The rebellion was eventually crushed by the Dukes of Norfolk and Suffolk, but the rebels had made their point. Discontent in London prompted Henry to halve the demands to save some of the tax, before deciding to abandon it altogether. The Tudor government was also forced to reduce the payments for the 1523 subsidy in order to quell the outrage. At the end of May, the rising's ringleaders were brought before the Star Chamber and pardoned. Wolsey led an ostentatious ceremony of reconciliation, begging the king for pardon for his fellow Suffolk men, even supplying them with more than enough cash to cover their time in gold and a piece of silver.

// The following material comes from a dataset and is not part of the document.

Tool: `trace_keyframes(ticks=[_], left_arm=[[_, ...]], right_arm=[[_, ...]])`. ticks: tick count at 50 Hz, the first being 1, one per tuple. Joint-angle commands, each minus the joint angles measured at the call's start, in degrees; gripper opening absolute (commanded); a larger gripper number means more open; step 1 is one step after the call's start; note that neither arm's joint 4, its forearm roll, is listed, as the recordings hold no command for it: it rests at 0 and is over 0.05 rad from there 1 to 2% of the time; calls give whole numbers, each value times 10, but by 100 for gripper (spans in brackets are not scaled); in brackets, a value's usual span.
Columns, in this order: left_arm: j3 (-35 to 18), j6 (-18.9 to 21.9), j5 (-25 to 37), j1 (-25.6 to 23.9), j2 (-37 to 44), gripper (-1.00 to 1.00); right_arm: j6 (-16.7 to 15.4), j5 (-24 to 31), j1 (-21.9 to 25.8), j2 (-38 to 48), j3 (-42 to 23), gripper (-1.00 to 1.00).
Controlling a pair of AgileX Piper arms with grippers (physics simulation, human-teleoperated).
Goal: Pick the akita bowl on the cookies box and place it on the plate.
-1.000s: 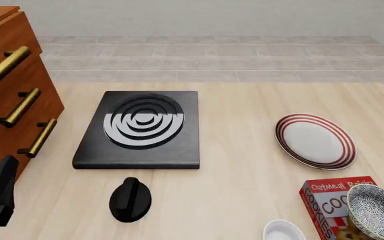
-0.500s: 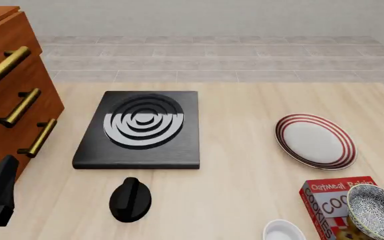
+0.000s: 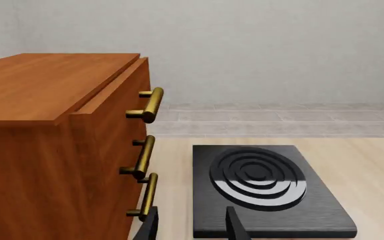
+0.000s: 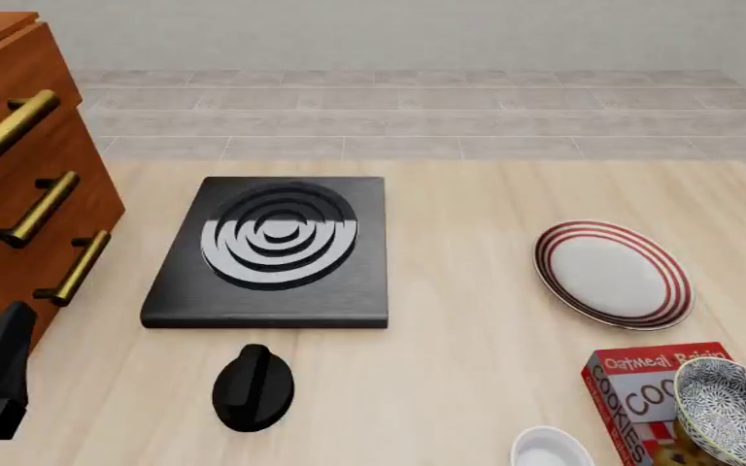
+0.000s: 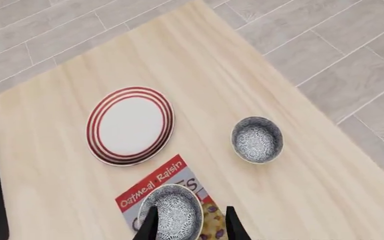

This "benevolence" perhaps could have been successful if the funds were truly collected from benevolent donors instead of being extorted from an already impoverished people. That said, it would only have been able to be successful in the sense that it might have collected some amount of money and not created revolts but it never would have been able to collect the amount of money needed to sustain a French invasion this way.

===Long term===
Wolsey's climbdown was humiliating, and may have contributed to his fall in 1529 since this was the first occasion in which Wolsey had seriously failed to enact Henry's will. Cardinal Wolsey took the brunt of the blame for this blunder with Henry claiming he had never known of the grant much less sanction it. Popular opinion made a significant impact on foreign policy too, reducing considerably the fiscal potential of the Henrician government and forcing Henry to abandon his European schemes; peace with France was the only course, ending significant military endeavours for England until the Scottish campaign of 1542. The aftermath of the Amicable Grant showed that the government had overstepped in its attempts to amass wealth through taxation so quickly. The alterations to the grant and the eventual discontinuation of it speaks to the versatility of the Tudor government. The institution was not so stubborn as to stand behind the grant when it detected unrest among the people. This event (as well as past tax revolts) would likely have played a role in informing King Henry's taxation model in the future. It is also possible these events influenced the taxation model of the Tudor government as a whole moving forward as rebellions related to tax became less common. "While tax revolt was a distinctive feature of the early Tudor period, in the late sixteenth century it was an extremely rare event. Partly responsible were the lessons learned from the tax revolts.".